Any computing that involves numerical calculation must face the perplexing issue of floating point precision, which is a by-product of the binary numbering system used by computers. It results from the binary format used by computers to represent a number. This format cannot accurately represent fractional numbers, so they must be rounded to a near representation of a fraction. For simple mathematical calculations, the resulting inaccuracies are negligible, but when performing aggregated operations on large data sets, errors can be more problematic.

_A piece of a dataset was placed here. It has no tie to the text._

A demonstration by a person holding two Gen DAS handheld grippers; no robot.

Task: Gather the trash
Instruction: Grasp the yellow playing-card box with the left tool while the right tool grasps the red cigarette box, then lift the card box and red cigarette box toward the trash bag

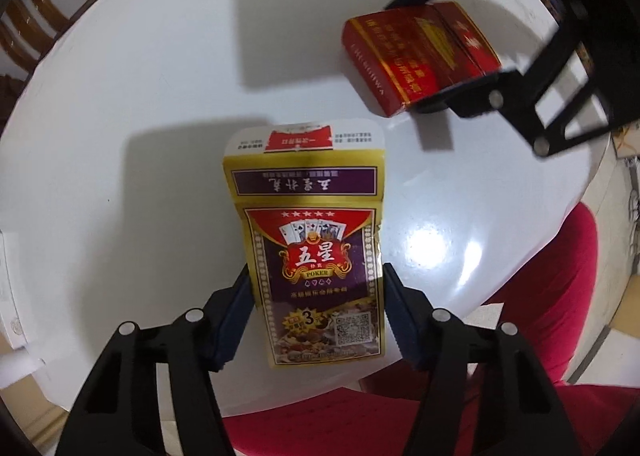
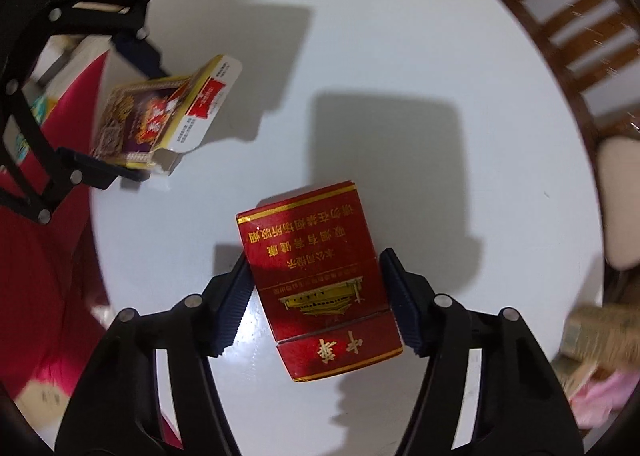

Some systems use compensation mechanisms such as decimal computation or algorithms to reduce aggregated error, but these mechanisms take a toll on performance. For simple spreadsheets and calculators, the decrease in performance may go unnoticed, but for OLAP systems such as Jedox, the performance penalty may be too great. All Jedox-supported CPUs use the IEEE 754 Standard for Floating-Point Arithmetic, which is a technical standard for floating-point computation. These CPUs use double-precision binary floating-point format, which is precise from 15 to 17 decimal digits. Internally, Jedox operates with precision up to 15 digits, so the difference shown when raising the number of visible decimals will not influence further calculations.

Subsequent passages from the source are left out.